What you will do
This exercise calls for an exact copy of the listing, with no pictures kept.

******

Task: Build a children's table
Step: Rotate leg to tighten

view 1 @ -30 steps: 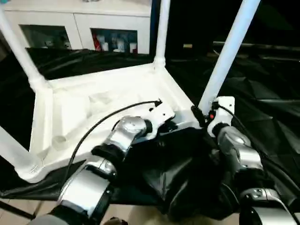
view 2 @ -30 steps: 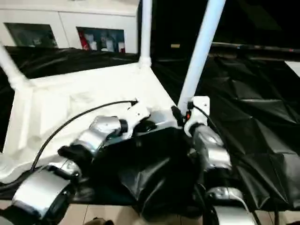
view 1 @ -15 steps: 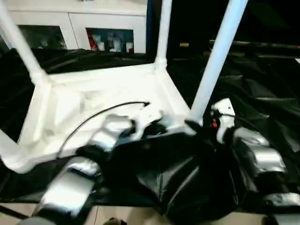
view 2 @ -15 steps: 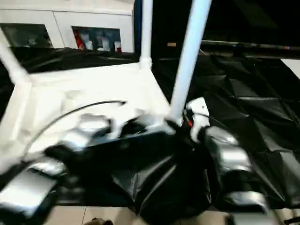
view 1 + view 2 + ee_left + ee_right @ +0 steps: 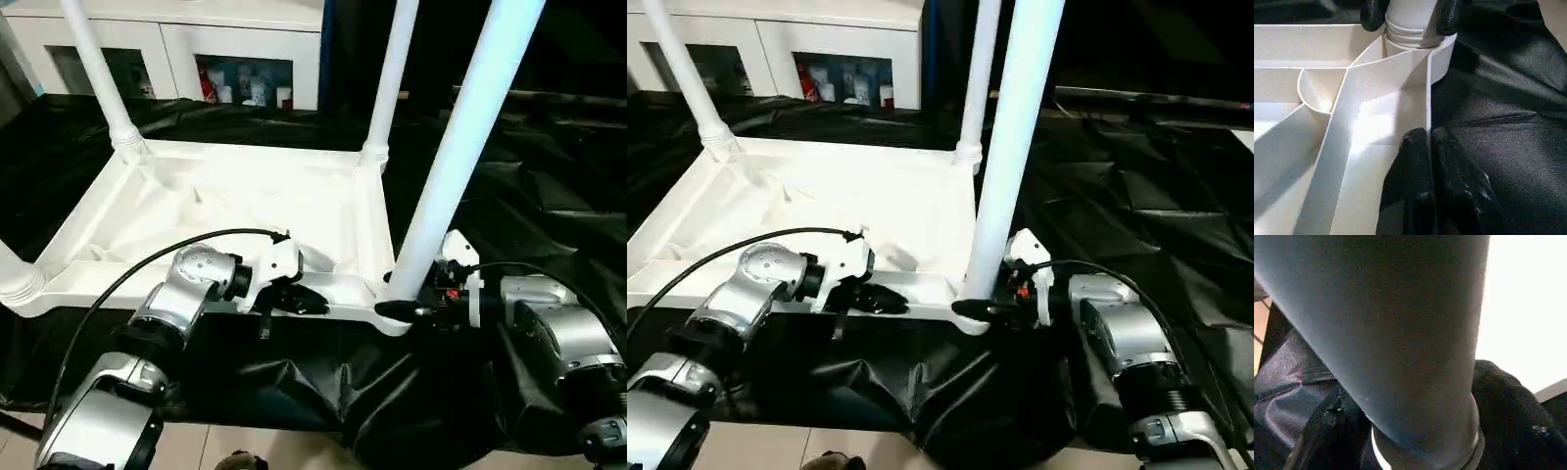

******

Completed task
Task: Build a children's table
Step: Rotate leg to tighten

view 1 @ -30 steps: 
view 2 @ -30 steps: 
view 1 @ -15 steps: 
view 2 @ -15 steps: 
view 1 + view 2 + ee_left + ee_right @ +0 steps: 

What the exercise asked for has been given in full.